## EXERCISE OBJECTIVE
The data that follows should be copied out exactly.

## GIVEN INFORMATION
* * *

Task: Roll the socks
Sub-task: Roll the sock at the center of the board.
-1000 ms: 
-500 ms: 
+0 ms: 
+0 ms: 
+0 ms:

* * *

## ANSWER TO THIS TASK
Task: Roll the socks
Sub-task: Roll the sock at the center of the board.
-1000 ms: 
-500 ms: 
+0 ms: 
+0 ms: 
+0 ms:

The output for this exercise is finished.